Exercise instructions: A verbatim copy of the whole listing is what is needed.
:: Provided material
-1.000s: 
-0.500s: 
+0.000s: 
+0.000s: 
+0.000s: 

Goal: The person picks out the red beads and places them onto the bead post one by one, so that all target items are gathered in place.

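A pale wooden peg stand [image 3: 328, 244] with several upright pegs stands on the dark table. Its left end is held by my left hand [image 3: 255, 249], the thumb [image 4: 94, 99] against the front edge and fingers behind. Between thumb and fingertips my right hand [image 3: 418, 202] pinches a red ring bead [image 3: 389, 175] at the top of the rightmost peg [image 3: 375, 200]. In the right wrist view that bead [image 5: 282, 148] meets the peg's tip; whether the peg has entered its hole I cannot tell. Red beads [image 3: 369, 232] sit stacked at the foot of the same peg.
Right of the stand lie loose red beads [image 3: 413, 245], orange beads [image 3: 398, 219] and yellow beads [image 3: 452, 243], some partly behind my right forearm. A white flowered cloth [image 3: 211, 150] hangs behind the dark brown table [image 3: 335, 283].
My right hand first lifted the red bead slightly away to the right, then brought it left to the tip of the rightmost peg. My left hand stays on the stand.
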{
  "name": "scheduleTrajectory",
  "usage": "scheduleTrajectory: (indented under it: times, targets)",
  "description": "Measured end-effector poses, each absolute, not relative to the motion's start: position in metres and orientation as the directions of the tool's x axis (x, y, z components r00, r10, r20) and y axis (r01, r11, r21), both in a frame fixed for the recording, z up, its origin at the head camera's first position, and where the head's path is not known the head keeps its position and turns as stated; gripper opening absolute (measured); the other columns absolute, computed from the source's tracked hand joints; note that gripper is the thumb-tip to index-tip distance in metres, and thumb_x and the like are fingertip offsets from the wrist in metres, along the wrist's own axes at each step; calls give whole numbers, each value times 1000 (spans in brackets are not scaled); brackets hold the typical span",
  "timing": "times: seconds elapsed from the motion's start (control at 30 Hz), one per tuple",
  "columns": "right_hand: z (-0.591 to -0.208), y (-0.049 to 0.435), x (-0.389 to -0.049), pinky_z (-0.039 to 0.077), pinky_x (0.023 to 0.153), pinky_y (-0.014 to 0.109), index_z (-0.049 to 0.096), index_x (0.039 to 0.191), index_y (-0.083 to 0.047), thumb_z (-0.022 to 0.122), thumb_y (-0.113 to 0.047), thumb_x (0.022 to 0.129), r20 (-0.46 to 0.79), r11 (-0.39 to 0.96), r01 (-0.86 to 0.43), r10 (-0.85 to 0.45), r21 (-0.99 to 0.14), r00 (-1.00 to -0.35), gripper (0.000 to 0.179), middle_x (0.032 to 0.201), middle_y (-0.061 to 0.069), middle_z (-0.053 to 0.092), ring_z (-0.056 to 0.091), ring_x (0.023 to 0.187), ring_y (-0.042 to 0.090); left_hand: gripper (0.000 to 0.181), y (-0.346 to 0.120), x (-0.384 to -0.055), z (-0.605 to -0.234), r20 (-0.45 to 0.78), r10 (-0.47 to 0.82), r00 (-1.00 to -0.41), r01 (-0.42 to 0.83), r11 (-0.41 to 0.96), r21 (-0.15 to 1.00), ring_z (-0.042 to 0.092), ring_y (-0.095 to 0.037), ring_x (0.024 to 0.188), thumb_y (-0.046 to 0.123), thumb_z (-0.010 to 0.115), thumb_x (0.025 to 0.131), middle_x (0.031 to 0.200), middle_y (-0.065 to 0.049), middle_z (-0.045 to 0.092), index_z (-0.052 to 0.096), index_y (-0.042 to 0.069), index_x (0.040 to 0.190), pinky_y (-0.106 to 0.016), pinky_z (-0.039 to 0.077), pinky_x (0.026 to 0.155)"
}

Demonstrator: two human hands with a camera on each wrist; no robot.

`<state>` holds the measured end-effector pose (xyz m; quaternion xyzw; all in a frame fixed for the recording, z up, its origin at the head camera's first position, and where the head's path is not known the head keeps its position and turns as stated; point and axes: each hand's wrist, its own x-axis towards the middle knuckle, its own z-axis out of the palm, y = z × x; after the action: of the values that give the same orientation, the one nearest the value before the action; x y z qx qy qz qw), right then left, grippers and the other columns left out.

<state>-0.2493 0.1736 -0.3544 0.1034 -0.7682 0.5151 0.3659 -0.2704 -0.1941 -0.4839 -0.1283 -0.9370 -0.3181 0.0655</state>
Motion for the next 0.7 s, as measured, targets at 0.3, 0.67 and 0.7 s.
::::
Task solution:
-1.000s: 
-0.500s: 
+0.000s: 
+0.000s: 
+0.000s: 

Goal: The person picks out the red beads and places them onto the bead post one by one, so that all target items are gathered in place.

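A pale wooden peg stand [image 3: 328, 244] with several upright pegs stands on the dark table. Its left end is held by my left hand [image 3: 255, 249], the thumb [image 4: 94, 99] against the front edge and fingers behind. Between thumb and fingertips my right hand [image 3: 418, 202] pinches a red ring bead [image 3: 389, 175] at the top of the rightmost peg [image 3: 375, 200]. In the right wrist view that bead [image 5: 282, 148] meets the peg's tip; whether the peg has entered its hole I cannot tell. Red beads [image 3: 369, 232] sit stacked at the foot of the same peg.
Right of the stand lie loose red beads [image 3: 413, 245], orange beads [image 3: 398, 219] and yellow beads [image 3: 452, 243], some partly behind my right forearm. A white flowered cloth [image 3: 211, 150] hangs behind the dark brown table [image 3: 335, 283].
My right hand first lifted the red bead slightly away to the right, then brought it left to the tip of the rightmost peg. My left hand stays on the stand.
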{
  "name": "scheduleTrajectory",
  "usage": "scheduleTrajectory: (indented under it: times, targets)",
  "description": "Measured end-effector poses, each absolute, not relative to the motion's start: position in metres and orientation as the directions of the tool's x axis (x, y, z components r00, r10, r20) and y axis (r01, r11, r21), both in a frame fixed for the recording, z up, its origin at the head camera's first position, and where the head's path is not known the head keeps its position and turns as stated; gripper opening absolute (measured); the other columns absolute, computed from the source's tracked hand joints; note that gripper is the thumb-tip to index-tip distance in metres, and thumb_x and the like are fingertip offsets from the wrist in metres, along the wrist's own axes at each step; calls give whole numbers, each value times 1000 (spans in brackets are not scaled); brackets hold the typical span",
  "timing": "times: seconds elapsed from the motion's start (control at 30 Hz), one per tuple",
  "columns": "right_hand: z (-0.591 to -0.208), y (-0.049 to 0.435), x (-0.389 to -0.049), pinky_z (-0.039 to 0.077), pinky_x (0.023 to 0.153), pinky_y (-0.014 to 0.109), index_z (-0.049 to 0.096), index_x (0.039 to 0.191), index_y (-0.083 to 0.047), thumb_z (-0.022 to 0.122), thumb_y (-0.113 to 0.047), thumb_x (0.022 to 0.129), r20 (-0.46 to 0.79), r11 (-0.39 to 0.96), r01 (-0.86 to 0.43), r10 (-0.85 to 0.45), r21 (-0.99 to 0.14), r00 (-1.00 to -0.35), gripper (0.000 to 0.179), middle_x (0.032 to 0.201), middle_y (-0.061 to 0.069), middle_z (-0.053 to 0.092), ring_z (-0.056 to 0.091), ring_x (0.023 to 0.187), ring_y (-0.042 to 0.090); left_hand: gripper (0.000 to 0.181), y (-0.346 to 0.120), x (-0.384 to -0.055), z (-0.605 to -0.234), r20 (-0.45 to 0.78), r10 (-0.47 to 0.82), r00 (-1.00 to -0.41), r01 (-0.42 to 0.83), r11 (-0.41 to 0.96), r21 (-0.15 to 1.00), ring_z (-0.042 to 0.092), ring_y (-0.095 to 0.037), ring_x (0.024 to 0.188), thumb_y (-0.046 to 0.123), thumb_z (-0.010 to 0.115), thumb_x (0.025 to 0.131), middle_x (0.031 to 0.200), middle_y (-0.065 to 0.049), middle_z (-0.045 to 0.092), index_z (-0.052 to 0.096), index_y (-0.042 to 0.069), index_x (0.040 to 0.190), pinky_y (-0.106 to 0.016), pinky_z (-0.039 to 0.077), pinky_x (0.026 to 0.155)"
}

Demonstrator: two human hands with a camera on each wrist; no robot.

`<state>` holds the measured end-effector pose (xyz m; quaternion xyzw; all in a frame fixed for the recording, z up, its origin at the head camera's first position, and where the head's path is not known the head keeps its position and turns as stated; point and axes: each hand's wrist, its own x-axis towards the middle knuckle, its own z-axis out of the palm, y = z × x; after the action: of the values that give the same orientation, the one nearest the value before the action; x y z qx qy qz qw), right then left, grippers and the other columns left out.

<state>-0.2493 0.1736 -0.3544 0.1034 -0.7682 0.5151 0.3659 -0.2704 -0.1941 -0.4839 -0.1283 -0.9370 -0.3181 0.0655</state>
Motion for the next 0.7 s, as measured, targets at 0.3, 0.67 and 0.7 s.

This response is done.